▶ Task objective
Read through the material below and copy each line in which the word "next" occurs.

▶ Provided data
########################################

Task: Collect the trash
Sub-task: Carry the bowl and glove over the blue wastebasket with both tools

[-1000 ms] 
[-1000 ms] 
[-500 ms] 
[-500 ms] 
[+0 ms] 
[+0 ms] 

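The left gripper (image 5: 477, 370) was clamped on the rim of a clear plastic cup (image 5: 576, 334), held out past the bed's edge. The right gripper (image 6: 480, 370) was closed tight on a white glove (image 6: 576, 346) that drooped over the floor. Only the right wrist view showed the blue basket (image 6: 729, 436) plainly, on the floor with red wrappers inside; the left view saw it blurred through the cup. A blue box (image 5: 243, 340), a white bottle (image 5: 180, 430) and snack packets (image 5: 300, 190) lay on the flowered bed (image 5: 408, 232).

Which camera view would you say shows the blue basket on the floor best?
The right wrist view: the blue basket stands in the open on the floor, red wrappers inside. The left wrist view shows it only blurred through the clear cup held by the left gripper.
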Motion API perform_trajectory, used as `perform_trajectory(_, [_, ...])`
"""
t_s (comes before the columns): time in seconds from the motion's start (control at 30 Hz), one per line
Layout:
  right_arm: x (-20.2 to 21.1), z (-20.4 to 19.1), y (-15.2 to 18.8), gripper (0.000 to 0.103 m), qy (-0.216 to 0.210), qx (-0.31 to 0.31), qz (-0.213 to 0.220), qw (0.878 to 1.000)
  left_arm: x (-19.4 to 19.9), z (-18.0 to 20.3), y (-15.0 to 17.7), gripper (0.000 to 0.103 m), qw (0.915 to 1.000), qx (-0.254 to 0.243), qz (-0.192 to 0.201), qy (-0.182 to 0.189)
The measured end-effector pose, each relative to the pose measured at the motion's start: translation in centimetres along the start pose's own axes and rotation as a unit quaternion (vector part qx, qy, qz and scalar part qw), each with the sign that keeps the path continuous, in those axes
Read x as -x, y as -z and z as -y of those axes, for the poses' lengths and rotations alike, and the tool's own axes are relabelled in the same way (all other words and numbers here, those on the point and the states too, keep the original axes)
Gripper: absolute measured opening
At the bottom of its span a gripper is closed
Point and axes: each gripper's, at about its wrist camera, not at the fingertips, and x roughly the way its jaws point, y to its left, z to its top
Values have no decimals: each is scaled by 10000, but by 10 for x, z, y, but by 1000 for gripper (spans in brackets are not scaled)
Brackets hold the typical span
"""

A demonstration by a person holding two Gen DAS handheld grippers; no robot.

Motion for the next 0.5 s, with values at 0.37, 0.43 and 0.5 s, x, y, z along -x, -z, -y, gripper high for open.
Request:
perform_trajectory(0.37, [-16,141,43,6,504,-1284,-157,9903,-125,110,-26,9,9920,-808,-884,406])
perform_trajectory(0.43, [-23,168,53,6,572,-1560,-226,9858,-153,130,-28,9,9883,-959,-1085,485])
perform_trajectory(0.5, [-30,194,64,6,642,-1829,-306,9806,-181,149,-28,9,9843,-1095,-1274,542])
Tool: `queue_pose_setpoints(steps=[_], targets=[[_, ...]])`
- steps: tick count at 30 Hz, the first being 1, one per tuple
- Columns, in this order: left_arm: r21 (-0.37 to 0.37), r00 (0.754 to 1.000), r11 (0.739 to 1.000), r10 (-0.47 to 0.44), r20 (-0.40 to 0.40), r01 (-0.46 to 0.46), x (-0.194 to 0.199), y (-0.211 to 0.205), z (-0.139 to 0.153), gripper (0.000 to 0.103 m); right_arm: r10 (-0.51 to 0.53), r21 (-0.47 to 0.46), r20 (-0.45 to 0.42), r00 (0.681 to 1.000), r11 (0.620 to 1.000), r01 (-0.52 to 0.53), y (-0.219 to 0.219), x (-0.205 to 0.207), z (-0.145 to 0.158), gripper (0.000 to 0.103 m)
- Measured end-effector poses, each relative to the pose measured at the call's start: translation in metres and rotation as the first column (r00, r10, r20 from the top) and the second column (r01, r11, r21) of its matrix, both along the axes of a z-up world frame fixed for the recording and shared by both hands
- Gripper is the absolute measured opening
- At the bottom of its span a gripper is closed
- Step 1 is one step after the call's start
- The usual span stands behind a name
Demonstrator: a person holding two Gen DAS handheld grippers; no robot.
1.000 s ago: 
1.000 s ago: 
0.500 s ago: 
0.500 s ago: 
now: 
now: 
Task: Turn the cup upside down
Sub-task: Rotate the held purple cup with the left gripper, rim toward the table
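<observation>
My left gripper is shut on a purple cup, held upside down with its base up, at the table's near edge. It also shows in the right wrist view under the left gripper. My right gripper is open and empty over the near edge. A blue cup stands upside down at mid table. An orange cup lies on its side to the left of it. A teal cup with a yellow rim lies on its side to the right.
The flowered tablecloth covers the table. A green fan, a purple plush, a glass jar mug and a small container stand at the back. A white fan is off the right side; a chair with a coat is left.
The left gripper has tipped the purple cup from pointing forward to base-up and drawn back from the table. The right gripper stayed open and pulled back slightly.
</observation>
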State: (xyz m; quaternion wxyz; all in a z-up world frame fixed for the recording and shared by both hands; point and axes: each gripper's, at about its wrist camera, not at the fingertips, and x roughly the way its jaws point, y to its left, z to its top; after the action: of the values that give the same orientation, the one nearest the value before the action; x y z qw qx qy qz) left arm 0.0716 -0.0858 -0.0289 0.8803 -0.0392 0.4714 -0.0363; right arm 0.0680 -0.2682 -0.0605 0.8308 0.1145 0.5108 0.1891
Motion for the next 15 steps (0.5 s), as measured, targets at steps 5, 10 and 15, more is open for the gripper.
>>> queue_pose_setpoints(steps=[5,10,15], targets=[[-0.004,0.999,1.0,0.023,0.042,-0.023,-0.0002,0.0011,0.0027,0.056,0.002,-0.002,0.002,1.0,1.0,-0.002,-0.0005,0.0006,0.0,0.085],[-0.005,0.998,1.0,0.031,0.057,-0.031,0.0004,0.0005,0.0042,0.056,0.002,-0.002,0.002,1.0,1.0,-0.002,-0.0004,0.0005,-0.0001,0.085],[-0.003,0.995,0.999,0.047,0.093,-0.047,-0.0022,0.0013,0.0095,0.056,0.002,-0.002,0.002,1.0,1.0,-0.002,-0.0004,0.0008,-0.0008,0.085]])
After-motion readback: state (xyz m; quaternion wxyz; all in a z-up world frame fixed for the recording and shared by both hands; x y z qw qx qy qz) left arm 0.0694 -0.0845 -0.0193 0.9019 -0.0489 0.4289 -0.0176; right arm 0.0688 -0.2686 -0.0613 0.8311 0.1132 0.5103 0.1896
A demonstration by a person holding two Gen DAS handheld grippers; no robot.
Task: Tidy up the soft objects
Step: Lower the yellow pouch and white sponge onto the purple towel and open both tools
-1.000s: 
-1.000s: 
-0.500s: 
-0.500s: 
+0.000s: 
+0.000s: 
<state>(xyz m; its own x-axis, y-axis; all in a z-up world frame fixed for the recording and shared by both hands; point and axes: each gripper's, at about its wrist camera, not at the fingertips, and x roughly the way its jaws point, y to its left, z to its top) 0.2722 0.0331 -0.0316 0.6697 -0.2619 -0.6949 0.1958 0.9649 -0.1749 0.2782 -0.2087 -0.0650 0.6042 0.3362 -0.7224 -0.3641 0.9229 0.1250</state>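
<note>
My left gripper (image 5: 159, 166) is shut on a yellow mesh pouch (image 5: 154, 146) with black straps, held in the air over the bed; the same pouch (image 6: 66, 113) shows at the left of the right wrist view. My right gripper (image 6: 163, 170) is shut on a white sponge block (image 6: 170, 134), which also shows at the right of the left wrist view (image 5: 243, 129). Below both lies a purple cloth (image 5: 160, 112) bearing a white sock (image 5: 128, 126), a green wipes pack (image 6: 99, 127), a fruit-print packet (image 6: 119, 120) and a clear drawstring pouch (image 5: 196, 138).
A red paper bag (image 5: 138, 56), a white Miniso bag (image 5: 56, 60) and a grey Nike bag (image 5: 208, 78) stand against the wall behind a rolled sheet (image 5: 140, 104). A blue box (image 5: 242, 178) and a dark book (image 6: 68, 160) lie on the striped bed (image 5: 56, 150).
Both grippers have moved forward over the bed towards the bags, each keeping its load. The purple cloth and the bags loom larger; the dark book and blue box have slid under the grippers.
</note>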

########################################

▶ Answer section
Motion for the next 0.5 s, with values at 0.37, 0.43 and 0.5 s, x, y, z along -x, -z, -y, gripper high for open.
Motion for the next 15 steps (0.5 s), as measured, targets at steps 5, 10 and 15, more is open for the gripper.

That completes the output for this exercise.